Michael Griffith

gangway #19

The Beachcomber

© 2001 by Michael Griffith and gangan books australia

 

The Beachcomber brushed the sand from off it. It was another eye stained with seaweed. He rinsed it in a low tide wave that poured crackling towards him, sounding inside his cold cut ear like sherbet exploding over the sands silver tongue.

    He’d found many before, exactly like this. Blue eyes marooned in the pools in rocks, browns washed into his previous footprints, green hazel’s stuck in the grip of sea grass.

    Pushing himself up to his evolved stoop, he dropped it into his bulging pocket where six other eyes he’d found this morning, blinked.

    Back at his thrown together hut, constructed from flotsam brought in on the tide, thousands upon thousands of eyes, adorning one wall, followed his movements around the ramshackle room.

    There was a table made from a broken dingy, a wood burning stove that burnt whatever it touched, a cupboard so dark he called it secrets and a window frame that the sun set through.

    He hadn’t always been able to find them. For years the only eyes he could find were his own. Now though, through circumstance and perseverance, he had taught himself how to find them even when buried under several layers of sand; discerning, then following a scant trickle of tears, using in place of a shovel, his hand.

    On the weekend when the people came flocking, he’d place a sign above his door that read ‘Other Views’. But most he found had only come for the water.

    Unperturbed each night he’d pull his overcoat close, lifting its collar to shield his neck, and grabbing his grubby, rusting bucket, trudge down to the waters edge. And as the waves crashed like distant artillery, and the seagulls stood, quiet and at home in the spray, he’d crouch above the freezing sand and observe the tide recess.

    Each night the Ocean would discard them there. Litter them in its diminishing wake, where they’d either roll lost into cold crab holes, or blink to reflect the moon spilling stars.

    Bucket in hand, he’d feet scar the washes silver skin and begin loading the pail with frightened orbs. Some screamed in silence to make sense of it all, some remained still, watching others tumble in.

    Overloaded, and soaked to the skin, he’d leave the ocean to its outgoing journey, and labour back to his shack, weighed down by his bucket’s inconsolable crying.

    Sharp night outside the door, he’d place the weeping bucket on the broken table, and after hanging his overcoat up, retrieve from his deep cupboard called secrets a ‘tinkered with’ slide projector.

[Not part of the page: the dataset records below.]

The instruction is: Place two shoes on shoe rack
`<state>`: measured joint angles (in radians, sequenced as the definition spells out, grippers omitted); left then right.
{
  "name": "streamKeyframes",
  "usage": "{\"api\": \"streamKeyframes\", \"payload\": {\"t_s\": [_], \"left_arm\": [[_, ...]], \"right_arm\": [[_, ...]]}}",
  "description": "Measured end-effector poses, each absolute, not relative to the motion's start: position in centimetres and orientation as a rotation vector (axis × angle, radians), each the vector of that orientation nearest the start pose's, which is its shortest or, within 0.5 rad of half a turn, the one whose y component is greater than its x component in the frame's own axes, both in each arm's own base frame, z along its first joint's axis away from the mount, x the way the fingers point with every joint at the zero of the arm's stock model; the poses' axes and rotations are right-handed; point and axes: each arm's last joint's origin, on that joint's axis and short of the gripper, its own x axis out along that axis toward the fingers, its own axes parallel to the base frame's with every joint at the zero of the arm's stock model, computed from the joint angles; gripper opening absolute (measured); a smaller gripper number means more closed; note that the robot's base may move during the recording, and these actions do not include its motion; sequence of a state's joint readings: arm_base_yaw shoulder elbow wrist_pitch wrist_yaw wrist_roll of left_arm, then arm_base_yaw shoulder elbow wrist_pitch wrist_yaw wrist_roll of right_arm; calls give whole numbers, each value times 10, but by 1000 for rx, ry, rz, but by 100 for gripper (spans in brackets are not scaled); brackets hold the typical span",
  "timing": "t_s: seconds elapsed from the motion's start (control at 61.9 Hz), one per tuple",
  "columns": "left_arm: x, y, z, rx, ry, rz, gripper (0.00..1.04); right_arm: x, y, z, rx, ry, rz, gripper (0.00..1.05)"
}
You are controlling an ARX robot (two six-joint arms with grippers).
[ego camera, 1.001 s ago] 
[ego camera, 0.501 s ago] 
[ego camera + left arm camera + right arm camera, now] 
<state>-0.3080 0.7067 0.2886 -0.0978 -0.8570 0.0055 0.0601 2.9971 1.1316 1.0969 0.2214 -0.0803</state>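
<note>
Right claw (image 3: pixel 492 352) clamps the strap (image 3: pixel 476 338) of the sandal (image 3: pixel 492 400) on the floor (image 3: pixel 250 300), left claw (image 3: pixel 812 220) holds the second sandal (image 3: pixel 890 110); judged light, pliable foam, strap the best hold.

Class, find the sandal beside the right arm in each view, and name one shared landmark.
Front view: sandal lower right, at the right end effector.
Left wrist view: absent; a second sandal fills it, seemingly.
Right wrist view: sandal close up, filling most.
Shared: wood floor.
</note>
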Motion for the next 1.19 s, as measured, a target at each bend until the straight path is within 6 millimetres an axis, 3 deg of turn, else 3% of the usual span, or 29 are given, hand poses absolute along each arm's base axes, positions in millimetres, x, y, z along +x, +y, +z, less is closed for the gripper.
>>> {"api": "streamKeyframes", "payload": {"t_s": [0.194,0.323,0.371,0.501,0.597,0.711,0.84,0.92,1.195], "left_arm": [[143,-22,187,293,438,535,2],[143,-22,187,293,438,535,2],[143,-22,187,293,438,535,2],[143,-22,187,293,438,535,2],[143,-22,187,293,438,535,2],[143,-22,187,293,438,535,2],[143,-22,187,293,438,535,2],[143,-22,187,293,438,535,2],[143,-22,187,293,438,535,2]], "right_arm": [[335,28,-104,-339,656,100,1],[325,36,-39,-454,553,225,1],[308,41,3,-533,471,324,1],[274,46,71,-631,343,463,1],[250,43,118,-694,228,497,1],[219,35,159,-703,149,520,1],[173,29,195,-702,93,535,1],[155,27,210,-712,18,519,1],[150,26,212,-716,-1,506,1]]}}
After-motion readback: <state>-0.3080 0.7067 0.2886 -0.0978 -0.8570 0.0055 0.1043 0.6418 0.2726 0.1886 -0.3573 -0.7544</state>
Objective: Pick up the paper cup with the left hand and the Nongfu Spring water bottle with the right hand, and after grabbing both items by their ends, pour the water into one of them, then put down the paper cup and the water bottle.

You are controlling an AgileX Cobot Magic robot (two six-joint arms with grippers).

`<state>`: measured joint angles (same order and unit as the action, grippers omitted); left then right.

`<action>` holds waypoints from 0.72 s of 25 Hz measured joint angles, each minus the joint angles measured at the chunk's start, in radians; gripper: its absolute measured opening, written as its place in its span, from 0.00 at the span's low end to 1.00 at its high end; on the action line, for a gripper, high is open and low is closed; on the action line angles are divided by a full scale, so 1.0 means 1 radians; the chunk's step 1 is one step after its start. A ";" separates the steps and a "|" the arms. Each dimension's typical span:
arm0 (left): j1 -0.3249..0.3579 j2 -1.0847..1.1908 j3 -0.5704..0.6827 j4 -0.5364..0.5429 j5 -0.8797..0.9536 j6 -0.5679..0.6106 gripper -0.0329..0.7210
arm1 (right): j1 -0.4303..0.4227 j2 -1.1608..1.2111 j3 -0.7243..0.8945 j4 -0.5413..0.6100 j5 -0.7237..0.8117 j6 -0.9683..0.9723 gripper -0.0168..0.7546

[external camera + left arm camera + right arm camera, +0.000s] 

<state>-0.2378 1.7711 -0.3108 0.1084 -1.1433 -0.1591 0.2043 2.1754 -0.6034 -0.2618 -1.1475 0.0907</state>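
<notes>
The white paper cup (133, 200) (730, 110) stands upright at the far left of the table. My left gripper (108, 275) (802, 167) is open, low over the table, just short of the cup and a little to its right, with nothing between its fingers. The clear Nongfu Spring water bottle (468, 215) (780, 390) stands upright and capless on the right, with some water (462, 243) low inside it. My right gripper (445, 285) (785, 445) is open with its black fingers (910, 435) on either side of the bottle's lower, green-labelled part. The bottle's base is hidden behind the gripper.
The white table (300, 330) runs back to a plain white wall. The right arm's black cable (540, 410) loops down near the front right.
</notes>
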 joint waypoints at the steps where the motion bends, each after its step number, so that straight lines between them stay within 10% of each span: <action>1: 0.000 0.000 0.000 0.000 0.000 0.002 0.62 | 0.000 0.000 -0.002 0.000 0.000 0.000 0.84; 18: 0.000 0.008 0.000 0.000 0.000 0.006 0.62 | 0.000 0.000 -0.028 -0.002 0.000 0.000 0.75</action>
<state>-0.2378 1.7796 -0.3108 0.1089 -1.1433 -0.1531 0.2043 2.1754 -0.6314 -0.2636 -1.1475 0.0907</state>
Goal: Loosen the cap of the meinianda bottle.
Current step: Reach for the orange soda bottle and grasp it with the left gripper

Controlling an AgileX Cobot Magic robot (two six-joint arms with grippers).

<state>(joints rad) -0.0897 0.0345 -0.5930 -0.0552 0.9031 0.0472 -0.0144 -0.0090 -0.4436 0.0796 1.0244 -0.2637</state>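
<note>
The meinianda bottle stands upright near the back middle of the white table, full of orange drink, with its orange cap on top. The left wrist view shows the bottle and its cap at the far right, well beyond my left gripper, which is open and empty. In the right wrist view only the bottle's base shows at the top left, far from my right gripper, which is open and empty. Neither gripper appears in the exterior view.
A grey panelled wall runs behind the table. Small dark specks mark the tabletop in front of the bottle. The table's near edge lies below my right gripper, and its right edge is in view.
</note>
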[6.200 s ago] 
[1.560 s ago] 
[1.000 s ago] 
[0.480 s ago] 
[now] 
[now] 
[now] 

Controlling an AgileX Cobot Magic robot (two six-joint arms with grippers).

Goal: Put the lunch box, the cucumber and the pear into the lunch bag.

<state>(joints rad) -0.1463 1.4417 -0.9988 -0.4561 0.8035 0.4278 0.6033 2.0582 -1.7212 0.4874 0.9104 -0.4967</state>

It was a simple grey box, squat with a worn lens protruding out the front, a hole at the back where the lit candle was placed, and an eye shaped slot crudely carved into the top.

    He’d take time to position the slide projector on the table, then further time adjusting its adjustable legs, till finally as the night wind wolfed around his shack and his broken table mistook the tears for sea, he’d lean forward, excited in his chair, and plop a new eye in. Alone in the dark bar a few thousand eyes, he’d watch this eye’s owners life unfurl on the screen that was his cleanest wall.

    Every night was like this. Recollections pouring forth to enliven the dark with hints and clues and mysteries. Eye after eye wallpapering the weathered wood with life. It would be morning before the last candle died and exhausted he’d crawl into bed.

    There were others like him. Dispersed along the forever beach, in little inconsequential shacks, scouring all their secrets found for different angles or evidence. Always aware as they waited and combed, that with one good find; the catalyst orb, every eye you had found to date and all that you were destined to find, would become an eye of vision.

    He had found no such eye, only beauty in ones he had. They were presents from the water, gifts from the sea. Friends on the wall, keeping an eye on everything he’d found. Friends that watched, concerned every morning, the rising tide peak a footprint closer. Sometimes he’d wake to sodden steps and know, somewhere closer than the future, his hut would collapse into its grasp, and all that he’d uncovered, including himself, would return in a wave, to the hungry water.